[Required work]:
Nothing outside the range is wanted. Repeat exactly the lines below from the one with "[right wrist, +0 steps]" through the one with "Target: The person".

[Data excerpt]:
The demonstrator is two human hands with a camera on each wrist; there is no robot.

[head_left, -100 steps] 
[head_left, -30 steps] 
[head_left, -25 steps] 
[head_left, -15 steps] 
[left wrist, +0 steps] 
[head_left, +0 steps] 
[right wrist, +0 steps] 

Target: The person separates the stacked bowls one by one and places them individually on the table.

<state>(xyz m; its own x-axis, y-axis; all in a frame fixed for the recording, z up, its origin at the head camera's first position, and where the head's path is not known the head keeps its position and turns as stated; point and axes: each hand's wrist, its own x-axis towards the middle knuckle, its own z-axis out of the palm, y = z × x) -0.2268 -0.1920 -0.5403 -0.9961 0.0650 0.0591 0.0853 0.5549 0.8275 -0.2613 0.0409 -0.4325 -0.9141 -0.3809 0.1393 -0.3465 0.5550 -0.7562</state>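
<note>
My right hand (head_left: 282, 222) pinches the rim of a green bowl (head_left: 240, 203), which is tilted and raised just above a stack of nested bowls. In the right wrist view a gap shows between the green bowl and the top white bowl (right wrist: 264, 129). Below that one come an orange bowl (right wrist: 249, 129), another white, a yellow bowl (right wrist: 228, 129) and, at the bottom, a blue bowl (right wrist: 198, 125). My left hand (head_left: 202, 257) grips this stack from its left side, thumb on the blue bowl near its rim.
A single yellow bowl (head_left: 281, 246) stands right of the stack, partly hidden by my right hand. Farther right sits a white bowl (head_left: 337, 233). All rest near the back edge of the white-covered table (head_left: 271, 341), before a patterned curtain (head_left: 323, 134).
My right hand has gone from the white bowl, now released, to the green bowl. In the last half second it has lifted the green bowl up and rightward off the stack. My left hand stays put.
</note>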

[Task response]:
[right wrist, +0 steps] 

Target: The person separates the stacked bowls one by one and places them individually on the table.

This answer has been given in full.